Domenico Zampaglione

Personal information
- Date of birth: 21 February 1986 (age 40)
- Place of birth: Messina, Italy
- Height: 1.76 m (5 ft 9 in)
- Position: Left winger

Team information
- Current team: ASD Bovalinese 1911

Youth career
- Reggina

Senior career*
- Years: Team / Apps / (Gls)
- 2004–2005: Trento / 25 / (0)
- 2005: Scillese / 1 / (0)
- 2005–2008: Vibonese / 50 / (2)
- 2008–2009: HinterReggio / 33 / (19)
- 2009–2010: Colligiana / 14 / (2)
- 2010: HinterReggio / 17 / (10)
- 2010–2011: Valle Grecanica / 36 / (31)
- 2011–2012: Chievo / 0 / (0)
- 2011–2012: → Latina (loan) / 5 / (0)
- 2012: → Aversa (loan) / 15 / (3)
- 2012–2013: HinterReggio / 15 / (3)
- 2013–2014: Lamezia / 44 / (16)
- 2014–2015: Nuova Gioiese / 30 / (13)
- 2015–2016: Reggina / 31 / (6)
- 2016: Palmese / 9 / (0)
- 2017: Roccella / 2 / (0)
- 2017–2019: ReggioRavagnese 1960
- 2019–2021: AC Locri 1909
- 2021–2022: Bocale Calcio ADMO
- 2022–2023: ASD San Giorgio 2012
- 2023: ASD Gallico Catona
- 2023–2024: ASD Ardore
- 2024: ASD Deliese
- 2024–: ASD Bovalinese 1911

= Domenico Zampaglione =

Italian footballer (born 1986)

Domenico Zampaglione (born 21 February 1986) is an Italian footballer who plays as a left winger for ASD Bovalinese 1911.

==Biography==
Born in Messina, Sicily, Zampaglione started his career on the other side of Strait of Messina, at Reggina Calcio. He then left for Serie D teams Trento, Scillese and Calabrian team Vibonese. He finished as the losing side of promotion play-offs in 2006 but promoted to Serie C2 to replace bankrupted teams. In 2008–09 Serie D he played for HinterReggio and in July 2009 returned to Seconda Divisione (ex- Serie C2) for Colligiana. However, in mid-season he returned to Reggio Calabria for HinterReggio. In 2010–11 Serie D he changed to play for Valle Grecanica, newly promoted from Eccellenza Calabria. He scored an impressive 0.86 goals per games and was signed by Serie A team Chievo at the end of season.
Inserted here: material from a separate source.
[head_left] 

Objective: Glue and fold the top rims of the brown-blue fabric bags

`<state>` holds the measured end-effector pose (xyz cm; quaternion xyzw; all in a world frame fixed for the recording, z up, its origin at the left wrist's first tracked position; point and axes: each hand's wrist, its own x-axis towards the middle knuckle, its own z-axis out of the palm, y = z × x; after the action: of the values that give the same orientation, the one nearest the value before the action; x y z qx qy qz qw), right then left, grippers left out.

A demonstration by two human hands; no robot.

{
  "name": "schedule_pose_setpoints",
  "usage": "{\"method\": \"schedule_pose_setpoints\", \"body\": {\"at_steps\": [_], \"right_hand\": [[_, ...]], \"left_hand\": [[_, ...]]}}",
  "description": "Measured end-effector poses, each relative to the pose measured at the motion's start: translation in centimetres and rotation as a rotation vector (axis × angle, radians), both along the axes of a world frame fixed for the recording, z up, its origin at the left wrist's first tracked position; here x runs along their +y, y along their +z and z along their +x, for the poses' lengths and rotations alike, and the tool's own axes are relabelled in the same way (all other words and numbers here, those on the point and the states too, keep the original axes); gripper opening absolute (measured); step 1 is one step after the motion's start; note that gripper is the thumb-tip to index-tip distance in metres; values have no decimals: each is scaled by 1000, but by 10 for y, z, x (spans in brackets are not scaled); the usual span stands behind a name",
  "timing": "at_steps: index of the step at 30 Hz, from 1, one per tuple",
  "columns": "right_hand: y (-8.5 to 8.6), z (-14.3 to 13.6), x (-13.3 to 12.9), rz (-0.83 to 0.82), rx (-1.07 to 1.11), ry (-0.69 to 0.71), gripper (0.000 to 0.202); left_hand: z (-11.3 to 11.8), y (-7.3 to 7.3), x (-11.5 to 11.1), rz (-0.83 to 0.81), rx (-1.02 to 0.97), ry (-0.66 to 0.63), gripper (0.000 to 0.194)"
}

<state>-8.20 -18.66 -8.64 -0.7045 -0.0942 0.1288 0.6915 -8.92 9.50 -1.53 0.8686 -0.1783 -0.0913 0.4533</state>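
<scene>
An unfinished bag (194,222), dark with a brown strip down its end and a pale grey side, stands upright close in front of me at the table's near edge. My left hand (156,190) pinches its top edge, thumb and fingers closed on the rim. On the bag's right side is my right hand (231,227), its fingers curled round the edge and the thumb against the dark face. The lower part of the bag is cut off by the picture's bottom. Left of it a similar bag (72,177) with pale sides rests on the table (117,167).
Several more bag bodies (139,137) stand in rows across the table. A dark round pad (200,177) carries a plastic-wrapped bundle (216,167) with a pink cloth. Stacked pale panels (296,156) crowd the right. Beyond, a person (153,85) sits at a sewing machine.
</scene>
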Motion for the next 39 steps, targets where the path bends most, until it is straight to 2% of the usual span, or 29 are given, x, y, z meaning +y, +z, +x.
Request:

In July 2011 he was loaned to Prima Divisione newcomer Latina. He made his debut in the first round of 2011–12 Coppa Italia. On 3 January 2012 Zampaglione left for fourth division club Aversa.

He returned to HinterReggio again in July 2012 in co-ownership deal for a peppercorn of €500. In January 2013 he left for Vigor Lamezia Calcio in a temporary deal. In June 2013 Chievo gave up the remain 50% registration rights.

On 24 July 2013 he remained for Lamezia for another season.